ABOUT THIS EXERCISE
Beginning at the line that holds "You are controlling", repeat every line through the last line of the material, exactly, and drop any pictures.

MATERIAL PROVIDED
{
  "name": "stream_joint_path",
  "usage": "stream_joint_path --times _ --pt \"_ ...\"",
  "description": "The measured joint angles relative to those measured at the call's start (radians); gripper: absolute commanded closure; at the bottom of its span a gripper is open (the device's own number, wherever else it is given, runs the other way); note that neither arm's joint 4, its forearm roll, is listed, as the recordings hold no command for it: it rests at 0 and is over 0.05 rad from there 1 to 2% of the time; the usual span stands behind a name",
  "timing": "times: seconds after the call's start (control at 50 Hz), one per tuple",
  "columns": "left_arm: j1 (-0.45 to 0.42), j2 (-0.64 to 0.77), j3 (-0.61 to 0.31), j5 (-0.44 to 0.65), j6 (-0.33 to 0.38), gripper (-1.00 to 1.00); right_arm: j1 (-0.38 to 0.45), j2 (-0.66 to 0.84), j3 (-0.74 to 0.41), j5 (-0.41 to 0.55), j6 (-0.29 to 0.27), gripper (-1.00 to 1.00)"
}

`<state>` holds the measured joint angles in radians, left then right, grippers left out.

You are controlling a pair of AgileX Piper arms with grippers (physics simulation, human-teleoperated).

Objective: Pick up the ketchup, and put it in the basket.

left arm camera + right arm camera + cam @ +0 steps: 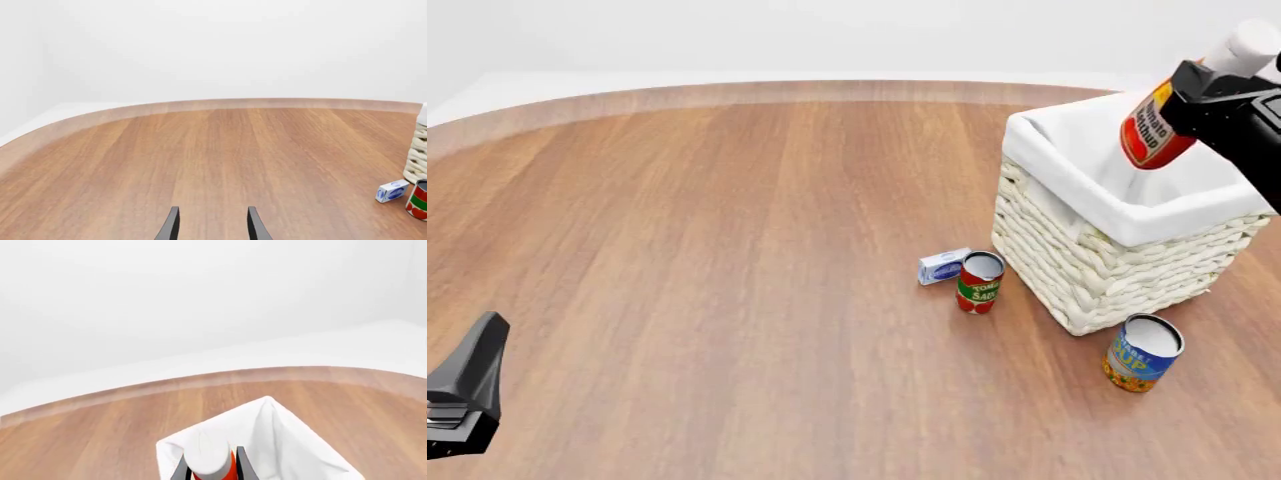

EXERCISE SOLUTION
You are controlling a pair of AgileX Piper arms with grippers (physics simulation, human-teleoperated).

Objective: Pick up the ketchup, and put it in the basket.

left arm camera + right arm camera + cam @ +0 steps: 

Now the answer is complete.